Dataset items:
▼
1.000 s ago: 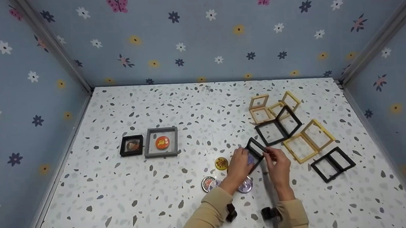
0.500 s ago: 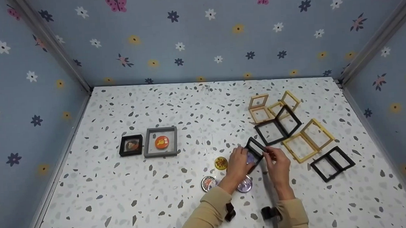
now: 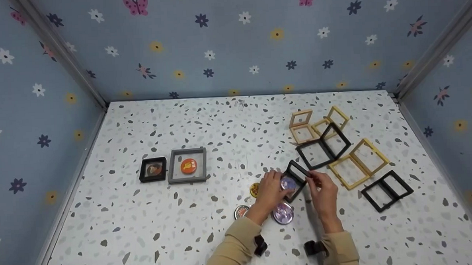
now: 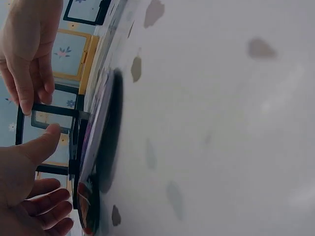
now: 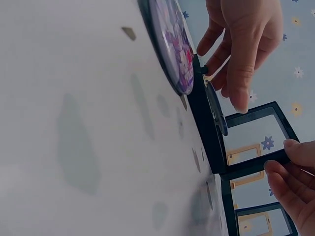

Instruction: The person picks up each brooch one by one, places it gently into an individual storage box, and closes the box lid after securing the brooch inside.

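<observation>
A black hinged display frame (image 3: 295,195) stands with its lid (image 5: 261,132) raised on the speckled table. My right hand (image 3: 324,189) pinches the lid's edge between thumb and fingers. A round purple badge (image 3: 287,183) lies at the lower half of the frame; in the right wrist view this badge (image 5: 216,108) appears edge-on and slightly tilted. My left hand (image 3: 268,191) is beside it, thumb and fingers apart with nothing gripped between them. Nearer me, a larger purple badge (image 3: 283,213) lies on the table. My left hand partly covers a yellow badge (image 3: 254,190).
Several open frames stand to the right: black (image 3: 315,153), yellow (image 3: 349,172), a smaller black one (image 3: 382,196), and a light wood one (image 3: 302,134). On the left are a grey frame (image 3: 188,180) with an orange badge and a small black frame (image 3: 153,178). A red-and-white badge (image 3: 240,211) lies partly hidden.
My left hand has drawn back a little to the left, uncovering more of the purple badge in the frame. My right hand still holds the lid in the same place.
</observation>
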`<state>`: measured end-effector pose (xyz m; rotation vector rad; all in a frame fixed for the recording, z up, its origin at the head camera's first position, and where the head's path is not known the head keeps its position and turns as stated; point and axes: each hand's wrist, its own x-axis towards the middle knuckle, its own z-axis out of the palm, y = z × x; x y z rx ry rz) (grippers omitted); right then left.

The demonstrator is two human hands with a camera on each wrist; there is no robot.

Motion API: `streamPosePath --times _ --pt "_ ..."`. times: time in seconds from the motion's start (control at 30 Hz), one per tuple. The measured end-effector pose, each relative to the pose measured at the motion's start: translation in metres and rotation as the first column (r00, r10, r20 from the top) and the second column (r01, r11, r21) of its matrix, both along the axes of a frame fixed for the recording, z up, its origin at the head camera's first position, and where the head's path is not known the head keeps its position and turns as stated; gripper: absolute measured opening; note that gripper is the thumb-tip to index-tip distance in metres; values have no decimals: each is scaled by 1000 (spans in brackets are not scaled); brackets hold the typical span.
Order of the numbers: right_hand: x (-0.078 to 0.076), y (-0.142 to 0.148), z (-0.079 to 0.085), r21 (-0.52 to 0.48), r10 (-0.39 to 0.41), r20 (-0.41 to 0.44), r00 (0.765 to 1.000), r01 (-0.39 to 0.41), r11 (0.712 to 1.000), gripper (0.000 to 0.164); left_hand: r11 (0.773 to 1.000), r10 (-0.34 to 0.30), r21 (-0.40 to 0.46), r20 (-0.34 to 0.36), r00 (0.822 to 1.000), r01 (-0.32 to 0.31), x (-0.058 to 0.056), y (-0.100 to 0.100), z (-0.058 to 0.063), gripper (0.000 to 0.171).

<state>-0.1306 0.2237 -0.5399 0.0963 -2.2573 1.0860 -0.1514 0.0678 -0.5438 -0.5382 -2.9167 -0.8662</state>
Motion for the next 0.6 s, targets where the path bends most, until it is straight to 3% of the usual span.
streamPosePath --times 0.3,0.6 --pt "0 1 0 -9 11 -9 1000 -11 1000 16 998 -31 61 101 994 25 -2 -15 -1 55" --pt "0 0 0 -17 28 -20 999 -28 999 17 999 -41 16 48 998 40 -2 -23 -1 44"
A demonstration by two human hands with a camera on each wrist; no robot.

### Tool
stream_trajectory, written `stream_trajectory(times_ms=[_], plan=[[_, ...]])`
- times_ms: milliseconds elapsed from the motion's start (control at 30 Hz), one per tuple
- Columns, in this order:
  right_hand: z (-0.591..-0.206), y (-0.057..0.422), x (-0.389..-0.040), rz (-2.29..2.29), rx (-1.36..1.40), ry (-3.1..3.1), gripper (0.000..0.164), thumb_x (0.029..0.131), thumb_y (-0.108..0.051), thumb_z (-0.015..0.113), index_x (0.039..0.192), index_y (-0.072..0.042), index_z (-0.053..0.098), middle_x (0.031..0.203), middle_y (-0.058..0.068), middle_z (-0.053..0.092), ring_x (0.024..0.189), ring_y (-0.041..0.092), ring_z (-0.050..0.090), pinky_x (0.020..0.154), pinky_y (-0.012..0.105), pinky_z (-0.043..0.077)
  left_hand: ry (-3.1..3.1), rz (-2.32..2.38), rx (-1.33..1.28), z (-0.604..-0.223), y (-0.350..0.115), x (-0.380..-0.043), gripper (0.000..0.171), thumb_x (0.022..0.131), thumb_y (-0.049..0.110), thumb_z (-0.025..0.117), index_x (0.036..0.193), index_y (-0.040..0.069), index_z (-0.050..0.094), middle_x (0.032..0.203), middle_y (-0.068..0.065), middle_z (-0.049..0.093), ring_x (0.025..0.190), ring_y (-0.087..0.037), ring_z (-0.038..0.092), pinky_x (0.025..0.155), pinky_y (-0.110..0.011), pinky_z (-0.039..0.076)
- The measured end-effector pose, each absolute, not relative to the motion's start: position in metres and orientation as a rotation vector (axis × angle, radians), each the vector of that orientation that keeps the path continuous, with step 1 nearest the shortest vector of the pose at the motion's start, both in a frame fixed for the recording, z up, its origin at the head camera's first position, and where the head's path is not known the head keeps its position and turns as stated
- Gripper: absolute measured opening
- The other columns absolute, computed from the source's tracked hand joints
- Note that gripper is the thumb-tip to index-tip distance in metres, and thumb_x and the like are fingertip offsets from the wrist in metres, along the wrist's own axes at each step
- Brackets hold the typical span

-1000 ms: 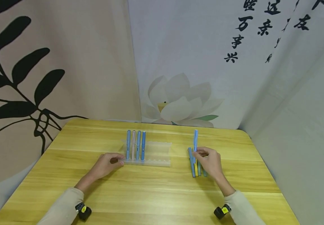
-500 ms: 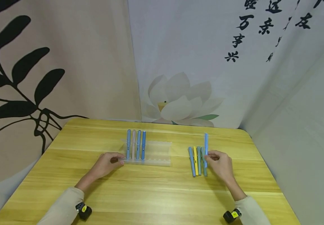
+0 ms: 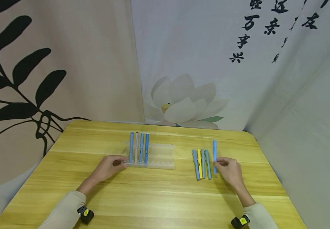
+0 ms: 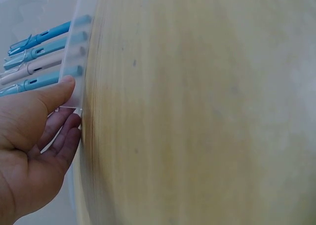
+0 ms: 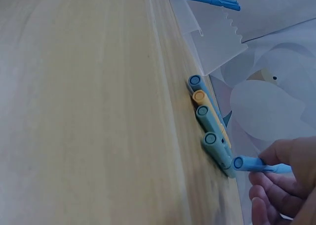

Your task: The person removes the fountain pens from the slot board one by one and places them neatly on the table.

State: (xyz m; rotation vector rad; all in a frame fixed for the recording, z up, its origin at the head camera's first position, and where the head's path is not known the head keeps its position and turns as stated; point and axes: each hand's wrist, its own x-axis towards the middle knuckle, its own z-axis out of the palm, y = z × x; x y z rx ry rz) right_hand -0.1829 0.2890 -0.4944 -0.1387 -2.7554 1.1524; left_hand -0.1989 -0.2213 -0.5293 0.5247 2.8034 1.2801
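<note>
While left hand [image 3: 109, 167] pinches left end of clear rack [image 3: 162, 156] below frame centre, right hand [image 3: 230, 171] grips blue pen [image 3: 215, 151] right of centre; four pens [image 3: 199, 163] lie just left on tabletop [image 3: 153, 197].

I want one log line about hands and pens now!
left hand: grips clear rack | right hand: holds blue pen | in rack: four pens | lying on table: yellow pen, three others
</note>
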Motion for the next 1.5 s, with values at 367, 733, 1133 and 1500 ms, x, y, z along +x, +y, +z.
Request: stream_trajectory(times_ms=[367,733,1133,1500], plan=[[-0.509,0.295,-0.183,1.063,-0.195,-2.837,0.021,0.089,-0.021,0.077,0.099,-0.002,0.079,0.086,0.007,0.077,0.079,0.019,0.071,0.067,0.029,0.052,2.8,1.283,0.534,-0.528,-0.221,-0.197,0.023,0.096,0.017,0.073,0.117,0.008,0.075,0.119,-0.009,0.073,0.112,-0.03,0.067,0.095,-0.05,0.055],[-0.513,0.295,-0.185,1.056,-0.217,-2.869,0.021,0.088,-0.02,0.078,0.097,-0.001,0.08,0.087,0.009,0.078,0.077,0.017,0.07,0.068,0.033,0.054,2.806,1.269,0.518,-0.526,-0.22,-0.197,0.023,0.096,0.016,0.073,0.118,0.009,0.075,0.119,-0.009,0.073,0.111,-0.028,0.067,0.095,-0.048,0.055],[-0.511,0.297,-0.188,1.029,-0.239,-2.908,0.024,0.089,-0.026,0.077,0.099,-0.004,0.081,0.09,0.007,0.078,0.08,0.019,0.07,0.073,0.04,0.055,2.775,1.3,0.497,-0.528,-0.221,-0.199,0.023,0.097,0.018,0.072,0.119,0.009,0.075,0.12,-0.008,0.073,0.112,-0.027,0.067,0.096,-0.048,0.054],[-0.509,0.295,-0.186,1.036,-0.224,-2.918,0.026,0.09,-0.028,0.077,0.1,-0.004,0.08,0.092,0.008,0.078,0.083,0.023,0.071,0.075,0.042,0.055,2.777,1.296,0.501,-0.528,-0.221,-0.198,0.023,0.097,0.017,0.072,0.118,0.009,0.075,0.119,-0.007,0.073,0.11,-0.025,0.067,0.094,-0.046,0.055]])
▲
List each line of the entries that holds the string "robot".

Response area =>
The demonstrator is two human hands with a camera on each wrist; there is no robot.
A demonstration by two human hands with a camera on each wrist; no robot.

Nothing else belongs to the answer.